[Information shown — start]

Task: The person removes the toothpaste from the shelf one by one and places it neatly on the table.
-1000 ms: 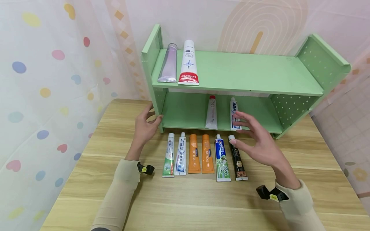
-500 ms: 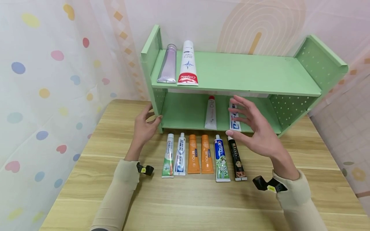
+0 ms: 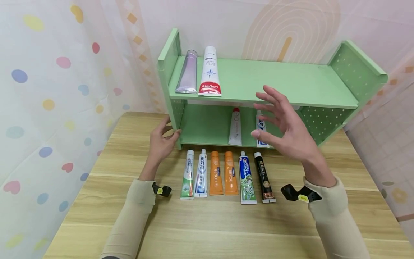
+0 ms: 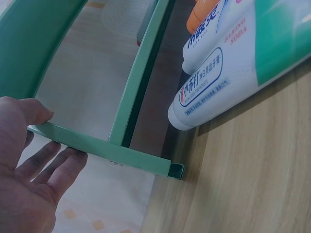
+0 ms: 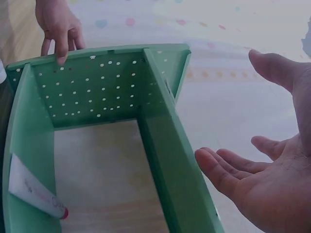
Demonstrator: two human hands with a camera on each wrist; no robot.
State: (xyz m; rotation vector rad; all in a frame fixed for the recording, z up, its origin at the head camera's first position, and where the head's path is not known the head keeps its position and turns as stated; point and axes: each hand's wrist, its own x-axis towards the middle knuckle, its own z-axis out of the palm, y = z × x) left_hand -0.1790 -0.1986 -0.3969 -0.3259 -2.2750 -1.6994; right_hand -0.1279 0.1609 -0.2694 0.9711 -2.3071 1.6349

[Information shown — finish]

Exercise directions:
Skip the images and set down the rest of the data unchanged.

Answer to the exercise:
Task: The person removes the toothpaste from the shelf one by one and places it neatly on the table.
-1000 ms: 
-500 ms: 
+0 ms: 
+0 ms: 
+0 ms: 
Demonstrator: two human hands with a camera on each wrist; no robot.
State: (xyz m; rotation vector rad; all in a frame fixed for the recording, z up, its origin at the head camera's first position, and where the head's path is not known the head keeps its position and turns as stated; point and axes: each hand's wrist, its own x-axis towards the middle knuckle, its own z-axis out of the palm, y = z × x) left_hand -0.1790 -0.1986 -0.3969 -0.3259 -2.2750 -1.6994; right_hand -0.1279 0.1609 -0.2694 0.9711 -2.3071 1.6349

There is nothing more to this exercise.